But veneers are not impervious to danger, and measures should be taken to protect them.
Be Careful What You Bite Down On
While it can withstand most normal biting forces, porcelain is not shatterproof. You should avoid biting down on anything exceptionally hard, food or otherwise. Avoid candied apples and chewing ice. You should also abstain from habits such as biting your fingernails and nibbling on pens or pencils. And avoid using your teeth as tools at all costs.
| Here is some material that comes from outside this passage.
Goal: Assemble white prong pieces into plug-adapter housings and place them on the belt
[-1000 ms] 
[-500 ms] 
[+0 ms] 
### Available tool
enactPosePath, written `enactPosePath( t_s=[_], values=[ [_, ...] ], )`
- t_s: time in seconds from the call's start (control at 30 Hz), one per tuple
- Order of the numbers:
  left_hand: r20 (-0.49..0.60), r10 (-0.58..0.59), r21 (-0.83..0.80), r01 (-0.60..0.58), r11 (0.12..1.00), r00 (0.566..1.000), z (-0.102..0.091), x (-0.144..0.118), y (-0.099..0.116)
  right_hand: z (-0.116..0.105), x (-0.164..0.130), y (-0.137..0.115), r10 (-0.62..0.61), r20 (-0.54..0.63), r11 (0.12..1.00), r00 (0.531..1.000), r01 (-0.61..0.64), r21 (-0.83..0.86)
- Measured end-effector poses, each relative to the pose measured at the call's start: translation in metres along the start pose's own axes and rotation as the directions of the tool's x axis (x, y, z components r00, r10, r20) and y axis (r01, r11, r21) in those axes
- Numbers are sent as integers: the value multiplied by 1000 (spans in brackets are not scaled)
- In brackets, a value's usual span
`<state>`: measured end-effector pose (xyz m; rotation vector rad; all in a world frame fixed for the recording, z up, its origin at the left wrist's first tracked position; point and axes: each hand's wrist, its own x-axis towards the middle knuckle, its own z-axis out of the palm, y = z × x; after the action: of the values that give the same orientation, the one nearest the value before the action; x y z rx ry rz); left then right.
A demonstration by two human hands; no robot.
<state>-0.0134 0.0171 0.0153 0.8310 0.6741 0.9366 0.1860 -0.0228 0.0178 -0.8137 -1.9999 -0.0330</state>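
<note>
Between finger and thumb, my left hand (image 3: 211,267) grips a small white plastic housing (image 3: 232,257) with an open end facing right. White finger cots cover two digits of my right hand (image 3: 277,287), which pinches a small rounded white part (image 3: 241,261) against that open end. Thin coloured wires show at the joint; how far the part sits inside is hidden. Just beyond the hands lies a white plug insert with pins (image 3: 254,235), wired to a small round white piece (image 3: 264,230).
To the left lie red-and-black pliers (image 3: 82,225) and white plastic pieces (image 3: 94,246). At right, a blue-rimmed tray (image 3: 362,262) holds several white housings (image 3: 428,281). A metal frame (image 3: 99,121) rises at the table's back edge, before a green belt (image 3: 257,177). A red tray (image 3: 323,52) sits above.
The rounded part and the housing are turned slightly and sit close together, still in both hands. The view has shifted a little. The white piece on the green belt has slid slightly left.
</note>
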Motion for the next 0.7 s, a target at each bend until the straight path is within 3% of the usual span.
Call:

Avoid Foods and Drinks that Can Stain
Porcelain is more stain resistant than your natural teeth, but it is not stain-proof. Coffee, tea, red wine, tomato sauce based foods and dark berries can all stain your teeth if you don't rinse your mouth soon enough. Minimize these foods, and when you do partake, be sure to follow them with a glass of water.
Use A Mouth Guard
If you play contact sports, be sure to wear a mouth guard. Or, if you tend to grind or clench your teeth a lot, particularly at night, ask your dentist about a custom fit night guard to protect veneers from damage.
Brush and Floss Regularly
Just because veneers can't experience decay, doesn't mean you don't need to worry about brushing and flossing. Veneers can still collect plaque and harmful oral bacteria that can lead to gum disease and tooth decay on the backs of your teeth that have veneers as well as the rest of the teeth in your mouth.
Gum disease can cause some serious oral health issues and ultimately ends in tooth loss (if not treated). By brushing and flossing regularly, you keep your mouth healthy, which ensures a good, long life for your veneers.
Don't Skip Dental Visits
Along with brushing and flossing, regular dental visits are critical to oral health. Your dentist will help to keep your teeth clean and will perform thorough oral exams, where your veneers will also be checked out. Your dentist will be able to spot problem areas before they become serious and take action.